You should pay close attention to your credit utilization ratio. This is one of the key factors that will affect your credit score. It can reveal whether you are a high spending person or a low threat customer. This will help increase your chances for getting approved for loans. A general rule is to limit the amount of credit you use on revolving funds to 30 percent. Paying your balances each month is also a good idea. You can view your credit score online to gain a better understanding about your credit utilization rate.


Credit scores are affected by how much credit you use. A balance-free credit card can be a way to improve your score. But, credit utilization ratios can be negatively affected if you have a high credit card balance.
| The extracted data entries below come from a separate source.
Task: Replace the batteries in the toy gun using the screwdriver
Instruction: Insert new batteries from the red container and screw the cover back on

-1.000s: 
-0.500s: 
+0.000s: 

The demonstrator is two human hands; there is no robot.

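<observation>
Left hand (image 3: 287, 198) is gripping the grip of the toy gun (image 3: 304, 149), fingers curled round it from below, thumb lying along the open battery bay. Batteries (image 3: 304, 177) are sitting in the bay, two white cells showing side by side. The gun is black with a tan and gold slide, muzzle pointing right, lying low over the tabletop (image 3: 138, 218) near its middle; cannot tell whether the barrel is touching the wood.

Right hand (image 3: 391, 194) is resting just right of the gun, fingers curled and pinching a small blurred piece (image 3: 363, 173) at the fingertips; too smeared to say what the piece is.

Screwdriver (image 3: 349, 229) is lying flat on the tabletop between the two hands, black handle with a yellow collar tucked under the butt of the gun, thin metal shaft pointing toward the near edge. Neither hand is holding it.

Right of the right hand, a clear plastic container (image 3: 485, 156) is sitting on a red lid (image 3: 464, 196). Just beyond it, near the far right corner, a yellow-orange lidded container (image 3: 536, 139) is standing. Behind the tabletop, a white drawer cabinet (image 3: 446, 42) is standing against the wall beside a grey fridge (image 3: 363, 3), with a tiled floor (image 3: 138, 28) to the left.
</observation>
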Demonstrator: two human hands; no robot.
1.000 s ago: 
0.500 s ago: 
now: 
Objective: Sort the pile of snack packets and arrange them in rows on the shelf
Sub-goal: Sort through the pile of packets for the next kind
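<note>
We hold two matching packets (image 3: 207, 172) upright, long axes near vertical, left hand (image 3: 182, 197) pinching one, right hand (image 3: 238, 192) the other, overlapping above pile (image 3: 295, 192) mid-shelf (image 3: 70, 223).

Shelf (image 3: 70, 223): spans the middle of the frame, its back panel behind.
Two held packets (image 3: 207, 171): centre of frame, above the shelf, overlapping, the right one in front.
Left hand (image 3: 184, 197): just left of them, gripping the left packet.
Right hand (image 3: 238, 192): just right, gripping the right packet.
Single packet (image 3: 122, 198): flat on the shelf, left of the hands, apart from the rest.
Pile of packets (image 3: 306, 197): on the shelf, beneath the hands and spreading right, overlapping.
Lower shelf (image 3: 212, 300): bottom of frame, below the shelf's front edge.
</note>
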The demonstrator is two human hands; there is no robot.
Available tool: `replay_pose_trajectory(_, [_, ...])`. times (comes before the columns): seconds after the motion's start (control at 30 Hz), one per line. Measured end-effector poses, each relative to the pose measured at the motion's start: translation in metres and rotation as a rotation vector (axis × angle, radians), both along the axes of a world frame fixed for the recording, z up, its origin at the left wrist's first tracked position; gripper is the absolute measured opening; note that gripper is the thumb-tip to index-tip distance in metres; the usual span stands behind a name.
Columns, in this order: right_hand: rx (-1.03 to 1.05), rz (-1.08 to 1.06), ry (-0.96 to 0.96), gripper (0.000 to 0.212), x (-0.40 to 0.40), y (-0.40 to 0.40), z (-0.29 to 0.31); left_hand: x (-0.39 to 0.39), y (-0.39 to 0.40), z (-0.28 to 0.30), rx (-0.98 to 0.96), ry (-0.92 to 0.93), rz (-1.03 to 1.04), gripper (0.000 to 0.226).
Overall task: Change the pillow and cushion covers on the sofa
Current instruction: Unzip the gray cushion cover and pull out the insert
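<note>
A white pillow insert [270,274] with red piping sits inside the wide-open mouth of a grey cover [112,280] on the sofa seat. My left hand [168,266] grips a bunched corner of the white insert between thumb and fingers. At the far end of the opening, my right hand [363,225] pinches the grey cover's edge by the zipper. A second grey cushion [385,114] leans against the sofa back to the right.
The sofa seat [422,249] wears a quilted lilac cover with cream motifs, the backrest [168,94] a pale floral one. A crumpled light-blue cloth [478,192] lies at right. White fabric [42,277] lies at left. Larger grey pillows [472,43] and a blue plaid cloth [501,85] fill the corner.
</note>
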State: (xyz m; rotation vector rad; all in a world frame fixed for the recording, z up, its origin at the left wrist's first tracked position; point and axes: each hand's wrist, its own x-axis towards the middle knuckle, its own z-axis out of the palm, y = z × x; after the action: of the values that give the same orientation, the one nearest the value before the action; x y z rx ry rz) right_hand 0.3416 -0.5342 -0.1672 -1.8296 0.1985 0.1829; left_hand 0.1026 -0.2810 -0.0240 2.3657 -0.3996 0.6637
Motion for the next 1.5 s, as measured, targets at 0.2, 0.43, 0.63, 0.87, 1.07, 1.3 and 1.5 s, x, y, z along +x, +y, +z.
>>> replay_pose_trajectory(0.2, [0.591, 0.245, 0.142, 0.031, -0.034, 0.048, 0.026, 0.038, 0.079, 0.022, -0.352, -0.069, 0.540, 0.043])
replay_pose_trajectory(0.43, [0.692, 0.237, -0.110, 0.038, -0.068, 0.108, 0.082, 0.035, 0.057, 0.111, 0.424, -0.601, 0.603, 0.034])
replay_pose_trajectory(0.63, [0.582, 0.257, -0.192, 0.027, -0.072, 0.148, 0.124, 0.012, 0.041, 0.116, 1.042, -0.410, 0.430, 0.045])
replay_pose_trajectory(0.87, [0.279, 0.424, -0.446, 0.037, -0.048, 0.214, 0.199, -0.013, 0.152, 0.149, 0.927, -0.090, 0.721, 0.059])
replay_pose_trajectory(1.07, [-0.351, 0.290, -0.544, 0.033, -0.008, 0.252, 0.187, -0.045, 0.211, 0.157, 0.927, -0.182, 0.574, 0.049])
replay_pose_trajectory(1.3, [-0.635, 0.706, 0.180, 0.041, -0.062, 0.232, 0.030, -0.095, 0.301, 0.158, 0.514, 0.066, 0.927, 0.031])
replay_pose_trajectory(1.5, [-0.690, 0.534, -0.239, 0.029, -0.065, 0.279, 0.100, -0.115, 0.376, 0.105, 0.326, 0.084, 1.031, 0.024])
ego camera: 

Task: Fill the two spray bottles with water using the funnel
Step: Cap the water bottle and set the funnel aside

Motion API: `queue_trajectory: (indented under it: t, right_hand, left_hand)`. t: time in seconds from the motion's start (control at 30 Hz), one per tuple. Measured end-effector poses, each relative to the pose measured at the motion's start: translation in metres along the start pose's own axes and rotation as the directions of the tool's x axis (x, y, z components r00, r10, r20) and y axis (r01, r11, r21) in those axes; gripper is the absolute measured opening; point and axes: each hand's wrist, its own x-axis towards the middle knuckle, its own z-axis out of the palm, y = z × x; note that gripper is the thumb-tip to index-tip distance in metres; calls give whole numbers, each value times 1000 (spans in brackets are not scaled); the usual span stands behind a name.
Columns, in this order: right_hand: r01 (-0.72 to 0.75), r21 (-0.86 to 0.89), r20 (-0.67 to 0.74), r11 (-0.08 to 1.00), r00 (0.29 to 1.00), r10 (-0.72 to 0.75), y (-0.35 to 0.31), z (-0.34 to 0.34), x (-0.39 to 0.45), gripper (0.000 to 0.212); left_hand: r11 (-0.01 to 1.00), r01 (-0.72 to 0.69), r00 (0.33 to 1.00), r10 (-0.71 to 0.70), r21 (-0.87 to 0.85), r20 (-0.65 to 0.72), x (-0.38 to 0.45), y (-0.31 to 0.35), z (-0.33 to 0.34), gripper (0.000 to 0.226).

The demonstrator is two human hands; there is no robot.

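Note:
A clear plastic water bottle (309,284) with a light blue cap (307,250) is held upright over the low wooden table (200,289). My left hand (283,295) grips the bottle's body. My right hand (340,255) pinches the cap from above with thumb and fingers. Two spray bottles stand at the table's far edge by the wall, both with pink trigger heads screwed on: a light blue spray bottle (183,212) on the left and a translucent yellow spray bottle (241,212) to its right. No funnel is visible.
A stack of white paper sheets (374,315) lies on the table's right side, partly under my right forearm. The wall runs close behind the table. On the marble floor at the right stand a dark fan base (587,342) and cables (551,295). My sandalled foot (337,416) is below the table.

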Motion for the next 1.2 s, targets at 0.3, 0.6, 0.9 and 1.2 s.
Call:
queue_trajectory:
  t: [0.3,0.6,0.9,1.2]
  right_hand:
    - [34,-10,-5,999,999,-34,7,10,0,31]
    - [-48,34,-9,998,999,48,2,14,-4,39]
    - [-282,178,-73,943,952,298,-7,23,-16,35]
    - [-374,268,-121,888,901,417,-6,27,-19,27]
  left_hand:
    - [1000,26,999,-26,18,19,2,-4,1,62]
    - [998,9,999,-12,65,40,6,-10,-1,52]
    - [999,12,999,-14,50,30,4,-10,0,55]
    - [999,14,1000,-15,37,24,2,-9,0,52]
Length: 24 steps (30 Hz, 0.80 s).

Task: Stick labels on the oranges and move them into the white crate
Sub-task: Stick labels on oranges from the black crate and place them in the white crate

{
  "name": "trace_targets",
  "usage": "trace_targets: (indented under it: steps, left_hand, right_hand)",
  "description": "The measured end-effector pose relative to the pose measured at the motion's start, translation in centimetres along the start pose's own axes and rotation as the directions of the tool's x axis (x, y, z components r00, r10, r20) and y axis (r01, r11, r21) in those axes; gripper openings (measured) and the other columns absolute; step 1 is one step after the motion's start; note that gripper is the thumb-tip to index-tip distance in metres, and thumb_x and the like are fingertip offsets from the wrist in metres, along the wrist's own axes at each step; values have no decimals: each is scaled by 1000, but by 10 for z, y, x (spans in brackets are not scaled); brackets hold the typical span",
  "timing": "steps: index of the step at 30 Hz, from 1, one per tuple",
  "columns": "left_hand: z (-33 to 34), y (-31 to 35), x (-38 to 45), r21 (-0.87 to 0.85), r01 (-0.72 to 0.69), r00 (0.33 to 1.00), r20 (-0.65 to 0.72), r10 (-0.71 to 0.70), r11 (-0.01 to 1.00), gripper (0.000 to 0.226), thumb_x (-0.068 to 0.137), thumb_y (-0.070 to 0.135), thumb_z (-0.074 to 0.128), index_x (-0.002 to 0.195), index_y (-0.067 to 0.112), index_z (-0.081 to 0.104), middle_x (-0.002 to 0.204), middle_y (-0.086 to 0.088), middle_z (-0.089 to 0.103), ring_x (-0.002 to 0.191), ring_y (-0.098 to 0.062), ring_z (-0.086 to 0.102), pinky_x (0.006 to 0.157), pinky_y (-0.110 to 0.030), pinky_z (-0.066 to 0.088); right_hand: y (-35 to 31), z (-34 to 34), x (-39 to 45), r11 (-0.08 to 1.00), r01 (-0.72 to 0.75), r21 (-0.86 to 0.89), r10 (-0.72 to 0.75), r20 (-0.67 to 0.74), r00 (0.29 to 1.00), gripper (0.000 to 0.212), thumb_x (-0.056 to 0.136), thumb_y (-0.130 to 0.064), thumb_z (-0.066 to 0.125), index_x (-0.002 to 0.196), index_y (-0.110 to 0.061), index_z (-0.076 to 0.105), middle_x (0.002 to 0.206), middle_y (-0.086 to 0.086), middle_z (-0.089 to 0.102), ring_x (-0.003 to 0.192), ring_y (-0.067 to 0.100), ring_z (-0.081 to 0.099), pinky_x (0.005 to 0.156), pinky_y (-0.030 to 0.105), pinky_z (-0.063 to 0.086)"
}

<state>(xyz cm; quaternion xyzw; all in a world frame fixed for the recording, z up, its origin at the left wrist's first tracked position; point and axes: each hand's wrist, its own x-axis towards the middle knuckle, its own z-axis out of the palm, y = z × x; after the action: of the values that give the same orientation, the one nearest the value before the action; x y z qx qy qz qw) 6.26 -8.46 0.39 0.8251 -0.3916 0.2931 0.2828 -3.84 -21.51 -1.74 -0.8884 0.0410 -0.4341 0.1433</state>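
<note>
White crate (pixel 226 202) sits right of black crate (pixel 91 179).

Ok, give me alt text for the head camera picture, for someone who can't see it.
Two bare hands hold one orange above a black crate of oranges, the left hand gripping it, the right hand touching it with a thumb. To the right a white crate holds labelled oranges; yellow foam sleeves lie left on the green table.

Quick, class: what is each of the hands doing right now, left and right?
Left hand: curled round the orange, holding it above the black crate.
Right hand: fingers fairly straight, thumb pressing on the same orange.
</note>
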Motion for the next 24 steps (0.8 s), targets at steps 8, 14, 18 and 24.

Paying your balances in a timely manner can help you improve your credit score.

Credit utilization doesn’t include collections

Credit utilization is an important aspect of your credit score. It shows the scoring model how well credit management is going. High credit utilization can hurt your score. The best thing for your credit score is to keep it below 30%. There are several factors that impact your credit utilization. A few examples are: too many credit card accounts or too few loans.

Consider your credit utilization and remember that credit card debt is a small part of your credit total. Even if you have only used a small percentage of your credit available, you shouldn't worry about collections. Even if there are several high-limit credit cards available, your total utilization ratio should be below 30%. This will enable you to have thousands in credit.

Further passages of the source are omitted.